Work order: Go through the material and copy every line in which "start" appears.

Supplied information:
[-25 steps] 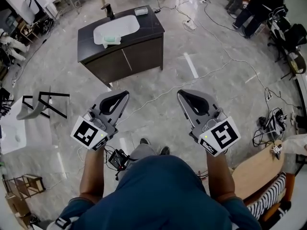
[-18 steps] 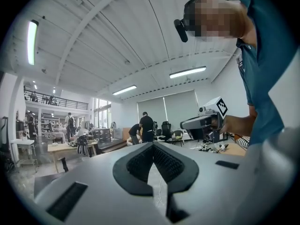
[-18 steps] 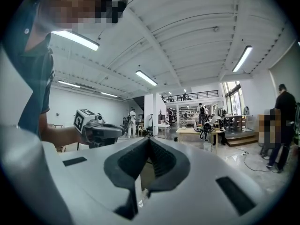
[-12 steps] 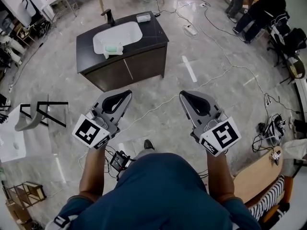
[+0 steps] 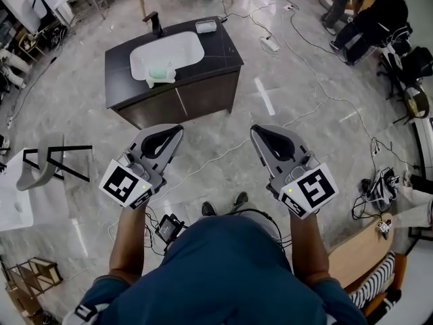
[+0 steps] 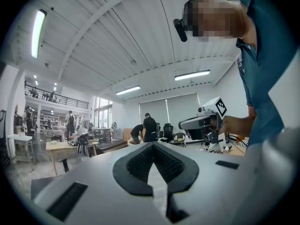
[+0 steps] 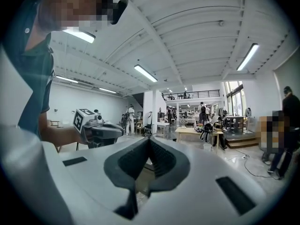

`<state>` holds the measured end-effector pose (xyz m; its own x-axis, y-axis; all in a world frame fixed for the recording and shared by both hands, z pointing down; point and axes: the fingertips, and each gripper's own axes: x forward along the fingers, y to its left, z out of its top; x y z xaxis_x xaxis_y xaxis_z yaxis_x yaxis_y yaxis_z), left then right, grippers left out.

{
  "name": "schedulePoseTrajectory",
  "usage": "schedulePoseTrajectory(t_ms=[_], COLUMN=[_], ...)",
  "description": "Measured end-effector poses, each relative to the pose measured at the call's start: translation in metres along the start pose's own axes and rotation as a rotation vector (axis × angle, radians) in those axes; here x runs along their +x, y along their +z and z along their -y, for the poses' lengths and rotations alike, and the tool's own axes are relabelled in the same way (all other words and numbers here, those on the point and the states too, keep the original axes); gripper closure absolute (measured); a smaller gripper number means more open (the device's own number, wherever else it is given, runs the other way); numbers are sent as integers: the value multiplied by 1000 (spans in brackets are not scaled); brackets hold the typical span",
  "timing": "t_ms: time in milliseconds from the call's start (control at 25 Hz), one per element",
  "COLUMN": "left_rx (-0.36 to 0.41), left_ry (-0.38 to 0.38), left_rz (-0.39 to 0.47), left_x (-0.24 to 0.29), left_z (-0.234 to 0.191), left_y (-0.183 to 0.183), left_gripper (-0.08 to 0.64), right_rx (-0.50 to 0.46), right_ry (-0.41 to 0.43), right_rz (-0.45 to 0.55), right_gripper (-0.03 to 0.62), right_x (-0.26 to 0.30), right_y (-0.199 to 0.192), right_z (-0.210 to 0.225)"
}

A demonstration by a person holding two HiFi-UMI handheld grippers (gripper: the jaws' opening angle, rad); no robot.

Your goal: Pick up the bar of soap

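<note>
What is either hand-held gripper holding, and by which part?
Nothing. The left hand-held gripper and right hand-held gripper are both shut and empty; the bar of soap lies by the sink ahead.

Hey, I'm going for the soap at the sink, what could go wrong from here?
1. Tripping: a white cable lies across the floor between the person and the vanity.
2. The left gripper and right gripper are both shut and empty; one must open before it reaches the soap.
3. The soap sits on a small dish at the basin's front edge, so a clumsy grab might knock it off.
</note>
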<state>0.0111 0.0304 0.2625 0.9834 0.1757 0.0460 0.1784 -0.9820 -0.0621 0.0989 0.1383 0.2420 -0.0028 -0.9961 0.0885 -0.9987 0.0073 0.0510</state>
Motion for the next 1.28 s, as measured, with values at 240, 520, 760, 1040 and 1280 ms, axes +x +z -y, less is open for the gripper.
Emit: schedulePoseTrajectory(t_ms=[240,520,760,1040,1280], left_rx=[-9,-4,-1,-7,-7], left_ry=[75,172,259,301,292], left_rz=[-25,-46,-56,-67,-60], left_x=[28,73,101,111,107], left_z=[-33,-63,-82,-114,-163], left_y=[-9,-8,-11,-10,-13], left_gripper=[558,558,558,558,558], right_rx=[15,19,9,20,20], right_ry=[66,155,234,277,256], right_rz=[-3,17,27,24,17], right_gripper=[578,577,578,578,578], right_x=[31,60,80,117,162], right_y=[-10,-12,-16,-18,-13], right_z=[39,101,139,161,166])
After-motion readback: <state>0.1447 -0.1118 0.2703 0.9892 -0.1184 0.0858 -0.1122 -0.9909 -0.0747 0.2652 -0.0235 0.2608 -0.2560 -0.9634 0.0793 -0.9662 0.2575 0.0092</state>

Response box:
  "description": "Measured end-effector poses, each relative to the pose measured at the call's start: translation in metres along the start pose's own axes and rotation as a rotation vector (axis × angle, radians) in those axes; here x runs along their +x, y along their +z and z along their -y, for the poses' lengths and rotations alike, and the tool's own axes are relabelled in the same way (all other words and numbers here, those on the point and the states too, keep the original axes); gripper closure absolute (measured); a smaller gripper number means more open (the device's own number, wherever else it is given, runs the other way); numbers are sent as integers: the value multiplied by 1000 (spans in brackets are not scaled); brackets hold the typical span",
  "timing": "t_ms: time in milliseconds from the call's start (control at 25 Hz), one per element",

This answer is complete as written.